TASK INSTRUCTIONS -> Check each line of the material that follows, and copy those holding the string "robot".

SUPPLIED DATA ->
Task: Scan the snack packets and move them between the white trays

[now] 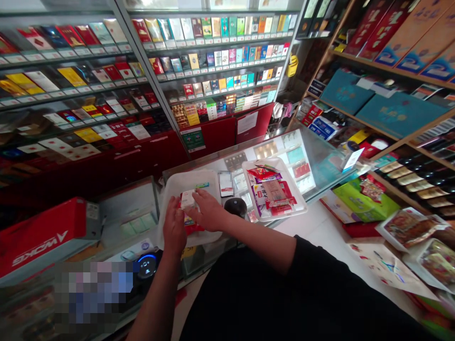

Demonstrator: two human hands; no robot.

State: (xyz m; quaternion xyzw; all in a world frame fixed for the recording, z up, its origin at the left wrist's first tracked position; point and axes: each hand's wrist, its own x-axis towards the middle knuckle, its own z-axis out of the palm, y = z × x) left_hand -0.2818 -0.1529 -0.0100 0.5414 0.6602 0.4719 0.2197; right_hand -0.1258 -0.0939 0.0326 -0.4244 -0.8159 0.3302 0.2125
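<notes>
A white plastic tray (pixel 170 184) lies on the glass counter with several small packets in it. Over this tray, my left hand (pixel 175 229) and my right hand (pixel 208 211) are close together, one on each side of a small white and red packet (pixel 188 199). The fingers of both hands rest against it and it appears held between them. Beneath my hands a red packet (pixel 195 229) shows in part, and a green and blue packet (pixel 202 185) lies near the tray's far side. My left palm and the undersides of my fingers are hidden.
A second white tray (pixel 300 208) holds several red and purple snack packets. Between the trays are a phone-like device (pixel 226 183) and a dark rounded object (pixel 235 207). A red box (pixel 42 237) is at left on the glass counter (pixel 320 166). Shelves of cigarette packs (pixel 220 57) stand behind.
</notes>
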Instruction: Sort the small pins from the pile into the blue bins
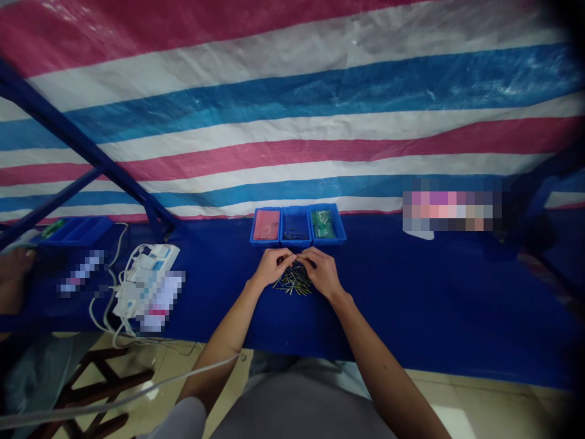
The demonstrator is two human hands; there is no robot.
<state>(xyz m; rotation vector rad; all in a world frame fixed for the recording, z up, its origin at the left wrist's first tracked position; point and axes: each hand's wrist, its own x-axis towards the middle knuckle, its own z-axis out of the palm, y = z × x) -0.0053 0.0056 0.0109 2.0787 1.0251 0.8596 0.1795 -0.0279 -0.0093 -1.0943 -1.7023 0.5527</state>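
Observation:
My left hand (pixel 273 266) and my right hand (pixel 323 271) meet fingertip to fingertip in front of the blue bins. Each is closed in a pinch, and what lies between the fingers is too small to make out. Just below them, a loose pile of thin, dark and yellowish screw-like pieces (pixel 293 281) is spread on the blue table (pixel 379 305). Behind my hands stand three joined bins. Pink sheets or packets (pixel 267 224) fill the left bin, several thin dark pieces (pixel 295 234) lie in the middle one, and green packets (pixel 323 224) are in the right one.
To the left lie a white power strip (pixel 159 259) and tangled white cables (pixel 119 305). Farther left are a blue divided tray (pixel 85 231) and another person's hand (pixel 13 274). A striped tarp (pixel 292 122) hangs behind the table. Blurred items (pixel 452 207) sit at the back right.

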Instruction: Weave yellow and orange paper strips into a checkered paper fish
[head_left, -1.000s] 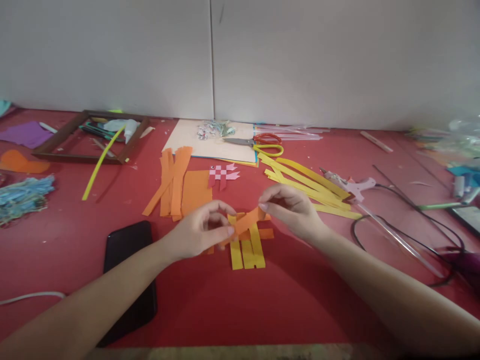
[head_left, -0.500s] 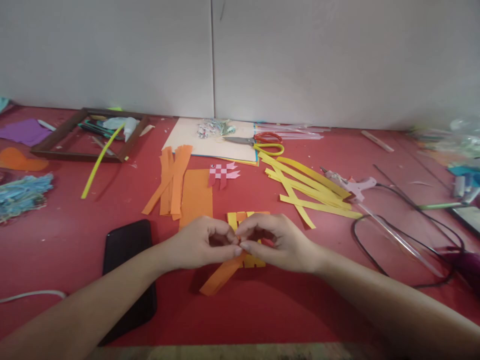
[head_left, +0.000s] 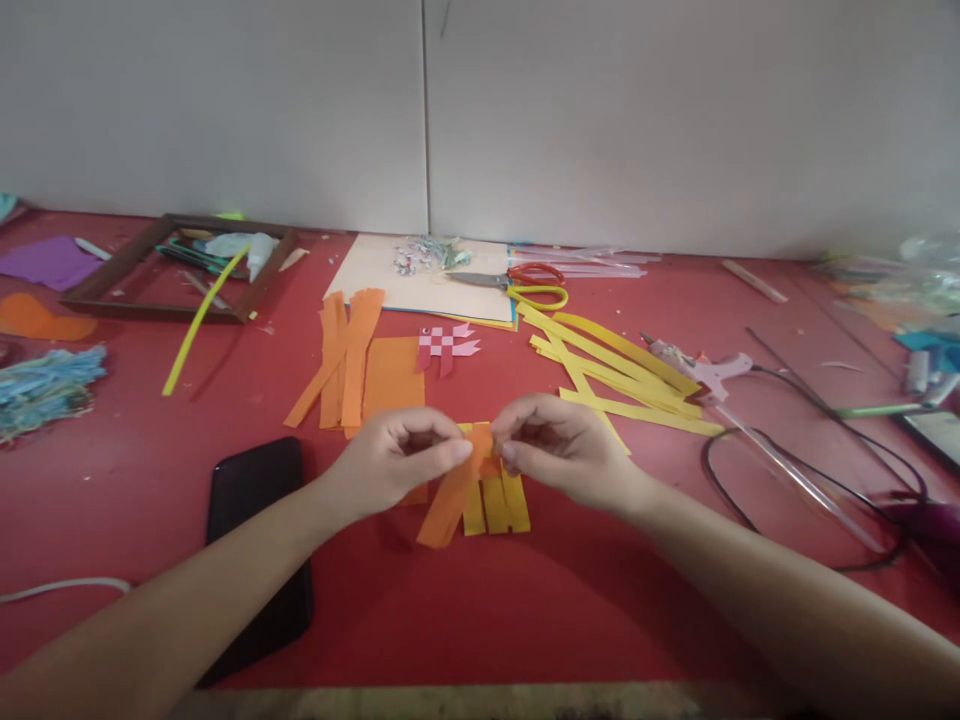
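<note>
My left hand (head_left: 405, 460) pinches an orange paper strip (head_left: 448, 500) between thumb and fingers; its loose end slants down toward me. My right hand (head_left: 559, 450) is closed in a pinch at the strip's other end, with the exact grip partly hidden by the fingers. Just beneath the hands lies a yellow slit paper piece (head_left: 496, 505) on the red table. Its upper part is covered by the strip and my fingers. Beyond the hands sits a pink-and-white woven paper fish (head_left: 442, 344), partly over an orange paper sheet (head_left: 394, 375).
Orange strips (head_left: 346, 360) and yellow strips (head_left: 607, 370) flank the work. Scissors (head_left: 480, 280) rest on cream paper (head_left: 360, 275). To the right are a glue gun (head_left: 712, 375) and its black cord; a black phone (head_left: 259, 540) lies under my left forearm. A brown frame (head_left: 90, 298) stands back left.
My hands have moved slightly apart and up. The orange strip has lifted and turned, showing more of its flat face, and more of the yellow piece is uncovered.
</note>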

RESPONSE BOX ->
Demonstrator: two human hands; no robot.
The demonstrator is two human hands; there is no robot.

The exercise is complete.